▶ _How to complete this task_
Restate word for word the lines that begin the listing and end with the line holding "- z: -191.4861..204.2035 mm".

###

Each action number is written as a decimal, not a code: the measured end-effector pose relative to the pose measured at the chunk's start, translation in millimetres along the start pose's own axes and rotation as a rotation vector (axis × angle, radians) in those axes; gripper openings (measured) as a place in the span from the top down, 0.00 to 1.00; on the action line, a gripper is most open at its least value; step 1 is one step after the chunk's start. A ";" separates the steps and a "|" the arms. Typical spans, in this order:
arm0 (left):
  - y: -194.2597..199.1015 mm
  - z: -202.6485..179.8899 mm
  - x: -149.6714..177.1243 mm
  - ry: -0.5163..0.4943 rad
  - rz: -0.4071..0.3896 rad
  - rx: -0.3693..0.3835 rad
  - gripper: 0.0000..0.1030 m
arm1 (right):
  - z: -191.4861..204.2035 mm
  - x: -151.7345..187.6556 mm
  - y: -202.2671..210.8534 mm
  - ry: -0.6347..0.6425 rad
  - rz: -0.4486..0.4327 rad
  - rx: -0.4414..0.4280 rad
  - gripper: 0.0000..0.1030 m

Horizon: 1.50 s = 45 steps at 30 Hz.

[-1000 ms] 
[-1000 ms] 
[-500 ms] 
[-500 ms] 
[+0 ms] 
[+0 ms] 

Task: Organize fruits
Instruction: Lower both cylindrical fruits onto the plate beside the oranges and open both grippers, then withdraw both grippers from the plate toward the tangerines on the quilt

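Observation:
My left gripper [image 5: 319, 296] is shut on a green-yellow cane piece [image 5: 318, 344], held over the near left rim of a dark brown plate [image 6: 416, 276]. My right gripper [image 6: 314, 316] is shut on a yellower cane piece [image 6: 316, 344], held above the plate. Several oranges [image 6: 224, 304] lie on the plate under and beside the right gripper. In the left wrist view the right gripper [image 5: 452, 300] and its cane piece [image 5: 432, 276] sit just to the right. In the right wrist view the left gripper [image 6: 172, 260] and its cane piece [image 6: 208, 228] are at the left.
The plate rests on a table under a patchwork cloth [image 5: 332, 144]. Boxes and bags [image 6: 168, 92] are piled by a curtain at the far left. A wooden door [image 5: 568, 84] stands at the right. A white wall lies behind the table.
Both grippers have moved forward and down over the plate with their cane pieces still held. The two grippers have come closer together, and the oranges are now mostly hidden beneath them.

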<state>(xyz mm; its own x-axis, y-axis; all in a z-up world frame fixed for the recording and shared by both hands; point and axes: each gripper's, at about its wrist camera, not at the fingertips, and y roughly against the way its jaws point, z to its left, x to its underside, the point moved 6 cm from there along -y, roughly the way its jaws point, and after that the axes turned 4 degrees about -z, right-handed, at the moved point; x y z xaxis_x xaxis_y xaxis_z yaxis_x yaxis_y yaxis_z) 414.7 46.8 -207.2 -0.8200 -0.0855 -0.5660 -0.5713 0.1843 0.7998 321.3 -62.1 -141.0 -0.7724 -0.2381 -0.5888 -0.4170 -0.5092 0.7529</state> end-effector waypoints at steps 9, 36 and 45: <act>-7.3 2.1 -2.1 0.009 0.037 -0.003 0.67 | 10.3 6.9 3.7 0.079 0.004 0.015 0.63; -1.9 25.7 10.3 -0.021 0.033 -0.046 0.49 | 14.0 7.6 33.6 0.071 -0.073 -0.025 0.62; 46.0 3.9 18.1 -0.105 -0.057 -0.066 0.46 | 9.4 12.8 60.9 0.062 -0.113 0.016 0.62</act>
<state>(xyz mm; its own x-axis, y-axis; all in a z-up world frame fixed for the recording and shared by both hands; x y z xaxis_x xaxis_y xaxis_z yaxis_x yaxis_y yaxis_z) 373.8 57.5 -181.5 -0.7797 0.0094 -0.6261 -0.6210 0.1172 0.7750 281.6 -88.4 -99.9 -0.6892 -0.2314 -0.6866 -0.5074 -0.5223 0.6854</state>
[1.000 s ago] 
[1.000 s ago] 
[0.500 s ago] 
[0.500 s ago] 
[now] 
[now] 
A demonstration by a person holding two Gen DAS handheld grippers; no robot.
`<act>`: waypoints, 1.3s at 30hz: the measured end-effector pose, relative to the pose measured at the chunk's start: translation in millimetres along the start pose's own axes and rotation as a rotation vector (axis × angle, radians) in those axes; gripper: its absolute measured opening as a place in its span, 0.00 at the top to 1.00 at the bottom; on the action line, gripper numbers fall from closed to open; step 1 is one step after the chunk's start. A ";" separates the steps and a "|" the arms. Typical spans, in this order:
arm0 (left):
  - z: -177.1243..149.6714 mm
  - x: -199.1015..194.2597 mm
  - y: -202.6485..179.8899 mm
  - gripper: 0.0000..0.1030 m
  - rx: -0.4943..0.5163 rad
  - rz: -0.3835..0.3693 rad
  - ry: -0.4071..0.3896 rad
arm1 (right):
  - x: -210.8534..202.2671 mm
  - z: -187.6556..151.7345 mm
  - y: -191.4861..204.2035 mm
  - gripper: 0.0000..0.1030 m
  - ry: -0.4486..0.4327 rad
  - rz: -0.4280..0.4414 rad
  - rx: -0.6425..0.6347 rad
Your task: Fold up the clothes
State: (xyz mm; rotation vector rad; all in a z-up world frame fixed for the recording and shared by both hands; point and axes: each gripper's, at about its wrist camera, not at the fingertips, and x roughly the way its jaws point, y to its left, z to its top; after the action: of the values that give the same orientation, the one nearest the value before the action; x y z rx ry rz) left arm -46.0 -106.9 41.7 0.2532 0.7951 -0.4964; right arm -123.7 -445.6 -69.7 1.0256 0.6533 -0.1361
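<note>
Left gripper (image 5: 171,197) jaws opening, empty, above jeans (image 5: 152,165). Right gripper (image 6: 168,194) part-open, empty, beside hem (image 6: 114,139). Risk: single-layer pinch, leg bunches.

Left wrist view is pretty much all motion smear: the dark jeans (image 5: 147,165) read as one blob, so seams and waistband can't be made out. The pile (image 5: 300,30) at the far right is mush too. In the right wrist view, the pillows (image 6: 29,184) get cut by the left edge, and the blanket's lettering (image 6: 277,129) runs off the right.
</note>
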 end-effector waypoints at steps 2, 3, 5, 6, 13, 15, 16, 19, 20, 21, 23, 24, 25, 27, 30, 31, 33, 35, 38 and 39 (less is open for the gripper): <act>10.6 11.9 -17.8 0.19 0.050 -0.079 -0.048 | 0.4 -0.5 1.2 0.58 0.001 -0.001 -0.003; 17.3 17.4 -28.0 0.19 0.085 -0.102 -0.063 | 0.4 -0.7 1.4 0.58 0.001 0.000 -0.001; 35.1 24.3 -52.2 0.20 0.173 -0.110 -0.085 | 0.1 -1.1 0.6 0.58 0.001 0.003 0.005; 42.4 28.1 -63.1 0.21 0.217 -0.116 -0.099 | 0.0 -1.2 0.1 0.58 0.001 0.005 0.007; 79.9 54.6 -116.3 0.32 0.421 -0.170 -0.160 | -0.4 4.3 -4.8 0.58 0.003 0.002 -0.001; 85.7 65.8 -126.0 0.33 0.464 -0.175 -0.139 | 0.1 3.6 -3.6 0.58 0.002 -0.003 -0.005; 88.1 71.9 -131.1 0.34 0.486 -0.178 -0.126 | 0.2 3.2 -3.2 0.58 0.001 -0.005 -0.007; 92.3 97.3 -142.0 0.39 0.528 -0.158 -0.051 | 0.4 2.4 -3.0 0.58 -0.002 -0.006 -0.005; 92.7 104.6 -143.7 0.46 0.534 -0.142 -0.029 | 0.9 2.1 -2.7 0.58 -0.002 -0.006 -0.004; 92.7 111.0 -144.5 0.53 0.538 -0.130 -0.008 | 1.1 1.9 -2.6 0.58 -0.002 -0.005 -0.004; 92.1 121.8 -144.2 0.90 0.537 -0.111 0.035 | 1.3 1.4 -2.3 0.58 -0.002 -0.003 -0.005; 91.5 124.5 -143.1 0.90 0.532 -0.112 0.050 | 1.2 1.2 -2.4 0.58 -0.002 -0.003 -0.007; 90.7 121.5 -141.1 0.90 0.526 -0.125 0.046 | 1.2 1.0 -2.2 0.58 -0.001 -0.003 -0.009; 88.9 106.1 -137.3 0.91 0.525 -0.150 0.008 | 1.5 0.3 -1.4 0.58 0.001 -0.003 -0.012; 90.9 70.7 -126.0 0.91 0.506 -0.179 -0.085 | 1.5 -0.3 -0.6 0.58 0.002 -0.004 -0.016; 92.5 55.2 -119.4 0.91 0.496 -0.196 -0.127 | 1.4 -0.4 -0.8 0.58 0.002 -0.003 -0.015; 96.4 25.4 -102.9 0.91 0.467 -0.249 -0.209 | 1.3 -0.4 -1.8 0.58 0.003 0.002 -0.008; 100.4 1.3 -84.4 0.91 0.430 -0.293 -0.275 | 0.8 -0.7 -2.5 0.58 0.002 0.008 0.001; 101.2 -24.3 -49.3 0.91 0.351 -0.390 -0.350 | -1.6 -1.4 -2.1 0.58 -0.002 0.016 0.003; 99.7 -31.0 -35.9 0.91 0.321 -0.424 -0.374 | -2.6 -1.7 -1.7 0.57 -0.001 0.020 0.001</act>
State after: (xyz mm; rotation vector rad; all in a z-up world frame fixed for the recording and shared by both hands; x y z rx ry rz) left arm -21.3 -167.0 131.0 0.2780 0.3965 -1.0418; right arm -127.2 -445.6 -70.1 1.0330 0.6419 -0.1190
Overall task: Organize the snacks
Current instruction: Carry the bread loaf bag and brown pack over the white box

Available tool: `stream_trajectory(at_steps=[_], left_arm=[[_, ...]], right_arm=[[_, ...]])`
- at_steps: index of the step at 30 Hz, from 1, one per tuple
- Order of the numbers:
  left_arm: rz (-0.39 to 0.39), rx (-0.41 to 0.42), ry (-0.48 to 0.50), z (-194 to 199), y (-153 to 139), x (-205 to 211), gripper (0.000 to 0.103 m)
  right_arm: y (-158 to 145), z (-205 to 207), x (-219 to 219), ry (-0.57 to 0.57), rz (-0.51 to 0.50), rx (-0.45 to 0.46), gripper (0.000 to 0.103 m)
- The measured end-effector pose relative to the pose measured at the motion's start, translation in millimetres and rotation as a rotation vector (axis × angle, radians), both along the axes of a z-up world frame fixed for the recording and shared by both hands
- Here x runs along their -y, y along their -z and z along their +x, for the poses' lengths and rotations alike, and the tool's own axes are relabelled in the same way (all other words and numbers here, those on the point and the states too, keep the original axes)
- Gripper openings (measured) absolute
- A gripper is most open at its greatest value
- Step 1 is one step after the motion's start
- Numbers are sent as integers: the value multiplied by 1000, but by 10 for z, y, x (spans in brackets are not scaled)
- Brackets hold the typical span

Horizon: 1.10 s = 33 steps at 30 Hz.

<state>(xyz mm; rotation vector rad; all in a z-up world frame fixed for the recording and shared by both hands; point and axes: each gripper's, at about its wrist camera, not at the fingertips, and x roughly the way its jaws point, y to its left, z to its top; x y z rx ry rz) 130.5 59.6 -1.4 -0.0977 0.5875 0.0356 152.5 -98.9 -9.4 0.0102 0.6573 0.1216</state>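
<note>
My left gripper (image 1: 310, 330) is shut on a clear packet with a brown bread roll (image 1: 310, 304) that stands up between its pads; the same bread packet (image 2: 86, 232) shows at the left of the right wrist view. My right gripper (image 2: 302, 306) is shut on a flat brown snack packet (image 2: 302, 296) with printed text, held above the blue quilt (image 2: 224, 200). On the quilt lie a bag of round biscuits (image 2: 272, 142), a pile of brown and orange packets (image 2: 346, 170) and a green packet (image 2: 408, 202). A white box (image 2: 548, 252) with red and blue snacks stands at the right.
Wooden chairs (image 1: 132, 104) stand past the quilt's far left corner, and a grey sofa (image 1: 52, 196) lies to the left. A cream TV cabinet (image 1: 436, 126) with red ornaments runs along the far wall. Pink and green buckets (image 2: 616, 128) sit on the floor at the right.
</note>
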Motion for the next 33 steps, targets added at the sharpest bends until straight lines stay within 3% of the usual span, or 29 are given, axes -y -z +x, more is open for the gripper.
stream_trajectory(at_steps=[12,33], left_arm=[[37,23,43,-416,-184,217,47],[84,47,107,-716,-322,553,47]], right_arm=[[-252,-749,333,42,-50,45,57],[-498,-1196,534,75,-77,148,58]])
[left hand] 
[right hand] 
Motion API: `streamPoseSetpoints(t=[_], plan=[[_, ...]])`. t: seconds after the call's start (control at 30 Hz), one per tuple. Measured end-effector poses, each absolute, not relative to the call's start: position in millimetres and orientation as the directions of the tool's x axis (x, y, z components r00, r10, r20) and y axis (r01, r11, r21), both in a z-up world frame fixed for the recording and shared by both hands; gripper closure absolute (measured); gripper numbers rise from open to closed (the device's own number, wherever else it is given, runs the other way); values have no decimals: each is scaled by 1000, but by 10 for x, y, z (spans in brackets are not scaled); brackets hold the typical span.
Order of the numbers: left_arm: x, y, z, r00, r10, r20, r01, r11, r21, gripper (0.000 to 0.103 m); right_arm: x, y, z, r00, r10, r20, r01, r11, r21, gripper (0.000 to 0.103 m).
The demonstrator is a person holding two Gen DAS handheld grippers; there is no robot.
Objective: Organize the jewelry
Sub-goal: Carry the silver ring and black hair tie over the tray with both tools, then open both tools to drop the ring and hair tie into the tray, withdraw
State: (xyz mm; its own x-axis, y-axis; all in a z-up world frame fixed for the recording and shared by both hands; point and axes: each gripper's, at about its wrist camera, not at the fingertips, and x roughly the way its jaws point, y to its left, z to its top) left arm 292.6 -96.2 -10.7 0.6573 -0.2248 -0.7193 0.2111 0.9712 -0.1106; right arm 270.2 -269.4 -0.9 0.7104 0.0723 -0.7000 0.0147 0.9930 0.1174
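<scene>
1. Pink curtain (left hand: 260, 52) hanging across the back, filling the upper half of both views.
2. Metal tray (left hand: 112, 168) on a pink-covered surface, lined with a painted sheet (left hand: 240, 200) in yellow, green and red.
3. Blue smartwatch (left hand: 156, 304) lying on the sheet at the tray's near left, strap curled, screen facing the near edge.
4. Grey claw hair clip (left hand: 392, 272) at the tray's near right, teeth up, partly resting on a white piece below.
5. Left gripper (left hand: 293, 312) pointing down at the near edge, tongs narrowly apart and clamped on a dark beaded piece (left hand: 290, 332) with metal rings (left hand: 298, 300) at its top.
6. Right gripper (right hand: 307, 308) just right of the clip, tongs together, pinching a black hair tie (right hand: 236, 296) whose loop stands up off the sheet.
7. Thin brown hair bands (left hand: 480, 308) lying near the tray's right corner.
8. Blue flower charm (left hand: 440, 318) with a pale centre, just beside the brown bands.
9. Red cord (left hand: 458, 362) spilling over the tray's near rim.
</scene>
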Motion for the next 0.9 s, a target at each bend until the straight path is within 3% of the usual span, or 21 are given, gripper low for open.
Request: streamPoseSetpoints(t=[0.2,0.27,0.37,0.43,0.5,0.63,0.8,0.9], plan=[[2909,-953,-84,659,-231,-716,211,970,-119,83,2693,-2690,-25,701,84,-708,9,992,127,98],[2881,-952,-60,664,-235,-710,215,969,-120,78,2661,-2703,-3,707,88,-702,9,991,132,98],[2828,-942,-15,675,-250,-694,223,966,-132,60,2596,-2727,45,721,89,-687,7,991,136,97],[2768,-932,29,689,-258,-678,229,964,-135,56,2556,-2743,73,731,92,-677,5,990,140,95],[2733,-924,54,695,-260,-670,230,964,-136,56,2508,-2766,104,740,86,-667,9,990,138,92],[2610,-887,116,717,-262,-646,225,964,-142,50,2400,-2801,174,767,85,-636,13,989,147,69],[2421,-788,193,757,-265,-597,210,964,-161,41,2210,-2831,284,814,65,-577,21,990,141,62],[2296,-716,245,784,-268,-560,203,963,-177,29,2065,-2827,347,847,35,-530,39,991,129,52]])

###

▶ _Solution to this exercise_
Each action number is written as a decimal, not a code: the measured end-effector pose relative to the pose measured at the chunk's start, translation in millimetres along the start pose's own axes and rotation as a rotation vector (axis × angle, radians) in those axes; gripper openings (measured) as a place in the span from the top down, 0.00 to 1.00; on the action line, a gripper is most open at its least value; step 1 is one step after the chunk's start. A ";" separates the steps and a "|" the arms. Typical spans, in this order:
arm0 (left):
  - y: -194.2597..199.1015 mm
  - z: -202.6485..179.8899 mm
  - x: -149.6714..177.1243 mm
  - ry: -0.5163..0.4943 rad
  - rz: -0.4071..0.3896 rad
  - rx: -0.3693..0.3835 rad
  - gripper: 0.0000..0.1030 m
arm1 (right):
  - z: -191.4861..204.2035 mm

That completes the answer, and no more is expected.